-- Requirement --
Copy the listing that follows exactly. Its pictures do not belong in the copy.

•••••

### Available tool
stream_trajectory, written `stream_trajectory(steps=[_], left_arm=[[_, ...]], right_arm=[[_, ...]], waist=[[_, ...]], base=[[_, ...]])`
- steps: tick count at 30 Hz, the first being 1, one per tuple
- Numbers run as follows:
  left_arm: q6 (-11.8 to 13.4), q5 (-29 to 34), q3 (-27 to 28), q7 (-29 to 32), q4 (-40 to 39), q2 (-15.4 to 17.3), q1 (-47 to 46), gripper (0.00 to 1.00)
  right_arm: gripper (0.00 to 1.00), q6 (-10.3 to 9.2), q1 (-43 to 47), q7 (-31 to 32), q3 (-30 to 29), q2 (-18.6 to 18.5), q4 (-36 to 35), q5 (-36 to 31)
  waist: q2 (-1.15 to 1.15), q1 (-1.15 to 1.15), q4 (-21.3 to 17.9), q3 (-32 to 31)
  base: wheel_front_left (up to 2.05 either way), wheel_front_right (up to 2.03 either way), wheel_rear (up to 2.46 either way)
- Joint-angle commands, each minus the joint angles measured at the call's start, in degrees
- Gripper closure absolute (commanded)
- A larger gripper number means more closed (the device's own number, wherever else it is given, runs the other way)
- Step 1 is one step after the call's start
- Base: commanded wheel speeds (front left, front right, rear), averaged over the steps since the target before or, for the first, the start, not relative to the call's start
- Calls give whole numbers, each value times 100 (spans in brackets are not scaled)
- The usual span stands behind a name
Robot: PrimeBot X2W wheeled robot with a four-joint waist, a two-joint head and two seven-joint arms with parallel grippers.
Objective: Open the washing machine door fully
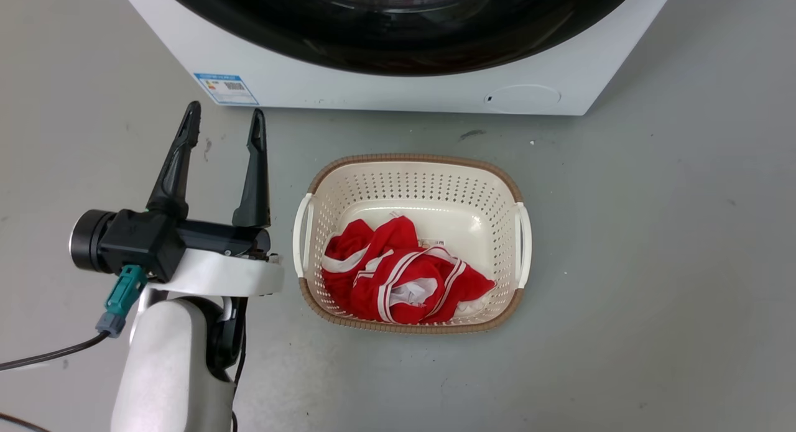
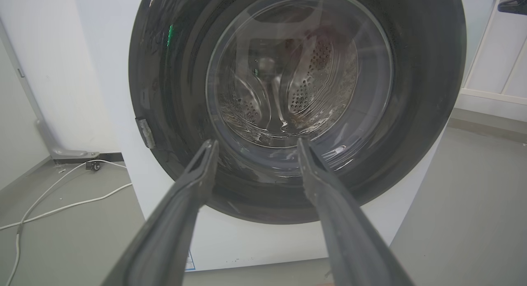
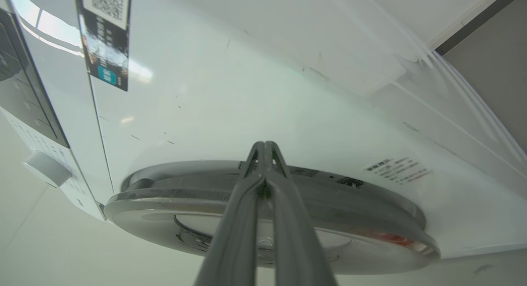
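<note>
**Door not yet open, right claw at its rim**

The washing machine door lies flat against the white washing machine, so I judge that the opening is at its very start. My right gripper has its two fingers pressed together, with the tips at the edge of the door, where the rim meets the front. My left gripper is spread wide and holds nothing. It points at the lower part of the door, apart from it.

The next move, I think, is to catch the rim or a handle recess and pull outward in an arc around the hinge. The laundry basket with the red garment stands on the floor just before the machine, so the swing needs care.

I cannot tell if the right tips are hooked behind something or only touch the rim. I cannot find a handle or the hinge with certainty. The head view cuts off the door's upper part.
</note>
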Motion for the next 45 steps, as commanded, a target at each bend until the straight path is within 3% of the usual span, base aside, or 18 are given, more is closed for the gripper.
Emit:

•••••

-- Output of the task --
### Available tool
stream_trajectory, written `stream_trajectory(steps=[_], left_arm=[[_, ...]], right_arm=[[_, ...]], waist=[[_, ...]], base=[[_, ...]])`
- steps: tick count at 30 Hz, the first being 1, one per tuple
- Numbers run as follows:
  left_arm: q6 (-11.8 to 13.4), q5 (-29 to 34), q3 (-27 to 28), q7 (-29 to 32), q4 (-40 to 39), q2 (-15.4 to 17.3), q1 (-47 to 46), gripper (0.00 to 1.00)
  right_arm: gripper (0.00 to 1.00), q6 (-10.3 to 9.2), q1 (-43 to 47), q7 (-31 to 32), q3 (-30 to 29), q2 (-18.6 to 18.5), q4 (-36 to 35), q5 (-36 to 31)
  waist: q2 (-1.15 to 1.15), q1 (-1.15 to 1.15), q4 (-21.3 to 17.9), q3 (-32 to 31)
  base: wheel_front_left (up to 2.05 either way), wheel_front_right (up to 2.03 either way), wheel_rear (up to 2.46 either way)
- Joint-angle commands, each minus the joint angles measured at the call's start, in degrees
- Gripper closure absolute (commanded)
- A larger gripper number means more closed (the device's own number, wherever else it is given, runs the other way)
- Step 1 is one step after the call's start
- Base: commanded wheel speeds (front left, front right, rear), averaged over the steps since the target before or, for the first, the start, not relative to the call's start
- Calls give whole numbers, each value times 100 (spans in brackets are not scaled)
- The usual span stands behind a name
Robot: PrimeBot X2W wheeled robot with a four-joint waist, a two-joint head and two seven-joint arms with parallel grippers.
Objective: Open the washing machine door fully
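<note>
**Door not yet open, right claw at its rim**

The washing machine door lies flat against the white washing machine, so I judge that the opening is at its very start. My right gripper has its two fingers pressed together, with the tips at the edge of the door, where the rim meets the front. My left gripper is spread wide and holds nothing. It points at the lower part of the door, apart from it.

The next move, I think, is to catch the rim or a handle recess and pull outward in an arc around the hinge. The laundry basket with the red garment stands on the floor just before the machine, so the swing needs care.

I cannot tell if the right tips are hooked behind something or only touch the rim. I cannot find a handle or the hinge with certainty. The head view cuts off the door's upper part.
</note>
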Motion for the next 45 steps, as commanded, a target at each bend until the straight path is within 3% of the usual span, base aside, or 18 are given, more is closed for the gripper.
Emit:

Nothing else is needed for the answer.